It might be worth adding a netdev_dbg_ratelimited(), which takes a
netdev as its first parameter, just line netdev_dbg().

> +static int wg_open(struct net_device *dev)
> +{
> + struct in_device *dev_v4 = __in_dev_get_rtnl(dev);
> + struct inet6_dev *dev_v6 = __in6_dev_get(dev);
> + struct wg_device *wg = netdev_priv(dev);
> + struct wg_peer *peer;
> + int ret;
> +
> + if (dev_v4) {
> + /* At some point we might put this check near the ip_rt_send_
> + * redirect call of ip_forward in net/ipv4/ip_forward.c, similar
> + * to the current secpath check.
> + */
> + IN_DEV_CONF_SET(dev_v4, SEND_REDIRECTS, false);
> + IPV4_DEVCONF_ALL(dev_net(dev), SEND_REDIRECTS) = false;
> + }
> + if (dev_v6)
> + dev_v6->cnf.addr_gen_mode = IN6_ADDR_GEN_MODE_NONE;
> +
> + ret = wg_socket_init(wg, wg->incoming_port);
> + if (ret < 0)
> + return ret;
> + mutex_lock(&wg->device_update_lock);
> + list_for_each_entry(peer, &wg->peer_list, peer_list) {
> + wg_packet_send_staged_packets(peer);
> + if (peer->persistent_keepalive_interval)
> + wg_packet_send_keepalive(peer);
> + }
> + mutex_unlock(&wg->device_update_lock);
> + return 0;
> +}
> +
> +#if defined(CONFIG_PM_SLEEP) && !defined(CONFIG_ANDROID)

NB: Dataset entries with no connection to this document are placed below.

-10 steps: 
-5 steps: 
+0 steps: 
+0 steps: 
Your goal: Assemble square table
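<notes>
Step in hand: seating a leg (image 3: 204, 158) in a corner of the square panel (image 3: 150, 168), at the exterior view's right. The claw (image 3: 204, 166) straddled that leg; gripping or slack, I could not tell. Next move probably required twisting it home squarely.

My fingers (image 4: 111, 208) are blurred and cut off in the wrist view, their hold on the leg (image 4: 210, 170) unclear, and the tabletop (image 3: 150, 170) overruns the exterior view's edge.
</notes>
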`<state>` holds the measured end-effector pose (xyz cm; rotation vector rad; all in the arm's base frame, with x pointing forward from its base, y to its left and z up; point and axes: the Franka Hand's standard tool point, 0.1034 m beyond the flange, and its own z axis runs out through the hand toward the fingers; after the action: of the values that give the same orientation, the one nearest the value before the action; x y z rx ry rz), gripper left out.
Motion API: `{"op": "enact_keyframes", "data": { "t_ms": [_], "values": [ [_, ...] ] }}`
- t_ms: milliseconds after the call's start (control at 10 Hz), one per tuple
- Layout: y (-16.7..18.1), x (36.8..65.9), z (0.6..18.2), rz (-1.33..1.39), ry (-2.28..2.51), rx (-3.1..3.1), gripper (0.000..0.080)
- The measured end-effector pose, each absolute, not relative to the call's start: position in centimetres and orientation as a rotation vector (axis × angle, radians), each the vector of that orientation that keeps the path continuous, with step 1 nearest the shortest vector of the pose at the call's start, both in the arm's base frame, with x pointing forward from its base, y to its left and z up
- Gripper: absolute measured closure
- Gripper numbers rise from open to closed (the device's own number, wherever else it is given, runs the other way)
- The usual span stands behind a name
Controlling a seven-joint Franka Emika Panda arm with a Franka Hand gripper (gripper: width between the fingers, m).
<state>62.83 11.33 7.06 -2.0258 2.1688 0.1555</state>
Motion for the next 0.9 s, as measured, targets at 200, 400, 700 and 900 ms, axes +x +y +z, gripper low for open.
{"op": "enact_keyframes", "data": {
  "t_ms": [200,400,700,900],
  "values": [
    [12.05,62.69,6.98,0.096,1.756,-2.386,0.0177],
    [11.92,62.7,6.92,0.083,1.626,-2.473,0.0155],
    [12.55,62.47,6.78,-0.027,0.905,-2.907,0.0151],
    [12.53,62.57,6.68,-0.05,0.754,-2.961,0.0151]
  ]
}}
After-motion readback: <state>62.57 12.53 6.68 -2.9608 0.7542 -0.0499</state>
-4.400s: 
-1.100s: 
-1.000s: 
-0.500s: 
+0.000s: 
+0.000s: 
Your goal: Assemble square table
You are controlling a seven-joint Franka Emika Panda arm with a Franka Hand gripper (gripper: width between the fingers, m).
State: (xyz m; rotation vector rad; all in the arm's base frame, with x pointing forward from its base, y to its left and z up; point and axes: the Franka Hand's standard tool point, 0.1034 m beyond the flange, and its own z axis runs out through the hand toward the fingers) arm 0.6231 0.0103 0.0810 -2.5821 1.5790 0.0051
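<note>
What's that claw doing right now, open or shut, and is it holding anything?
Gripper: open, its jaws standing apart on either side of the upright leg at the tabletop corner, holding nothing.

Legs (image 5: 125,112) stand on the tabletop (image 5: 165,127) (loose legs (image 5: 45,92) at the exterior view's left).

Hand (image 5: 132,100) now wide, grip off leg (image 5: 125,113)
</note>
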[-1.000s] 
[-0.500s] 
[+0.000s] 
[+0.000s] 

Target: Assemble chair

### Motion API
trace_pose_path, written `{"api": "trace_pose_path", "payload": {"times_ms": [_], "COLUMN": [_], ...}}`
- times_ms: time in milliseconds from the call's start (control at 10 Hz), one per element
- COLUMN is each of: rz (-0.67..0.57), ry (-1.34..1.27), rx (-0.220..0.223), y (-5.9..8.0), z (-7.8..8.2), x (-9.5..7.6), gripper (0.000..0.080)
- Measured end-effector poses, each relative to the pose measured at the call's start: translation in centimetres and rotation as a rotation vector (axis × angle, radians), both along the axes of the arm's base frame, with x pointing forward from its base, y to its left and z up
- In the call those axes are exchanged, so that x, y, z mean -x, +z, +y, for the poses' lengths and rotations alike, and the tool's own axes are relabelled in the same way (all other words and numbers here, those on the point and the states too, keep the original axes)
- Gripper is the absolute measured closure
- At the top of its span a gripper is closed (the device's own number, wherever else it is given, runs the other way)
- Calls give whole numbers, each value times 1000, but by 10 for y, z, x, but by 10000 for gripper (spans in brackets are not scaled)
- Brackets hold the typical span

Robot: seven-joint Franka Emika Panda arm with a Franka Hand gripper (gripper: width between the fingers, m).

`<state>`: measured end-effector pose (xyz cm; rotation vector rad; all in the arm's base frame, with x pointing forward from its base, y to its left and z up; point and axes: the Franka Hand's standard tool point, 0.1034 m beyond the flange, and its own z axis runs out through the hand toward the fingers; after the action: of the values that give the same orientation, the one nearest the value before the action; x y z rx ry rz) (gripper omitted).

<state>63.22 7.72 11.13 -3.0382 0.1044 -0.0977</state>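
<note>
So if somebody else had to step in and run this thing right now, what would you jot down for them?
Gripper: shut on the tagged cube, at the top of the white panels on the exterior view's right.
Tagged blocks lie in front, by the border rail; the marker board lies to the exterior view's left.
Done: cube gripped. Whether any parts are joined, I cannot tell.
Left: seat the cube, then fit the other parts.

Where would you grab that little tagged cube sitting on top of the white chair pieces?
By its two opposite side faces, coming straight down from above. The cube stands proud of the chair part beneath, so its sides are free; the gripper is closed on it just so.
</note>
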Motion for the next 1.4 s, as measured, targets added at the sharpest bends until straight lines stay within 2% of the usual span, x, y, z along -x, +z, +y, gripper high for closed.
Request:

I don't see any other code which uses this combination. Why is this
needed?

> +static netdev_tx_t wg_xmit(struct sk_buff *skb, struct net_device *dev)
> +{
> + struct wg_device *wg = netdev_priv(dev);
> + struct sk_buff_head packets;
> + struct wg_peer *peer;
> + struct sk_buff *next;
> + sa_family_t family;
> + u32 mtu;
> + int ret;
> +
> + if (unlikely(wg_skb_examine_untrusted_ip_hdr(skb) != skb->protocol)) {
> + ret = -EPROTONOSUPPORT;
> + net_dbg_ratelimited("%s: Invalid IP packet\n", dev->name);
> + goto err;
> + }
> +
> + peer = wg_allowedips_lookup_dst(&wg->peer_allowedips, skb);
> + if (unlikely(!peer)) {
> + ret = -ENOKEY;
> + if (skb->protocol == htons(ETH_P_IP))
> + net_dbg_ratelimited("%s: No peer has allowed IPs matching %pI4\n",
> + dev->name, &ip_hdr(skb)->daddr);
> + else if (skb->protocol == htons(ETH_P_IPV6))
> + net_dbg_ratelimited("%s: No peer has allowed IPs matching %pI6\n",
> + dev->name, &ipv6_hdr(skb)->daddr);
> + goto err;
> + }
> +
> + family = READ_ONCE(peer->endpoint.addr.sa_family);
> + if (unlikely(family != AF_INET && family != AF_INET6)) {
> + ret = -EDESTADDRREQ;
> + net_dbg_ratelimited("%s: No valid endpoint has been configured or discovered for peer %llu\n",
> + dev->name, peer->internal_id);
> + goto err_peer;
> + }
> +
> + mtu = skb_dst(skb) ? dst_mtu(skb_dst(skb)) : dev->mtu;
> +
> + __skb_queue_head_init(&packets);
> + if (!skb_is_gso(skb)) {
> + skb->next = NULL;
> + } else {
> + struct sk_buff *segs = skb_gso_segment(skb, 0);
> +
> + if (unlikely(IS_ERR(segs))) {
> + ret = PTR_ERR(segs);
> + goto err_peer;
> + }
> + dev_kfree_skb(skb);
> + skb = segs;
> + }
> + do {
> + next = skb->next;
> + skb->next = skb->prev = NULL;
> +
> + skb = skb_share_check(skb, GFP_ATOMIC);
> + if (unlikely(!skb))
> + continue;
> +
> + /* We only need to keep the original dst around for icmp,
> + * so at this point we're in a position to drop it.
> + */
> + skb_dst_drop(skb);
> +
> + PACKET_CB(skb)->mtu = mtu;
> +
> + __skb_queue_tail(&packets, skb);
> + } while ((skb = next) != NULL);
> +
> + spin_lock_bh(&peer->staged_packet_queue.lock);
> + /* If the queue is getting too big, we start removing the oldest packets
> + * until it's small again. We do this before adding the new packet, so
> + * we don't remove GSO segments that are in excess.
> + */
> + while (skb_queue_len(&peer->staged_packet_queue) > MAX_STAGED_PACKETS)
> + dev_kfree_skb(__skb_dequeue(&peer->staged_packet_queue));

It would be good to have some stats counters in here. Maybe the
standard interface statistics will cover it, otherwise ethtool -S.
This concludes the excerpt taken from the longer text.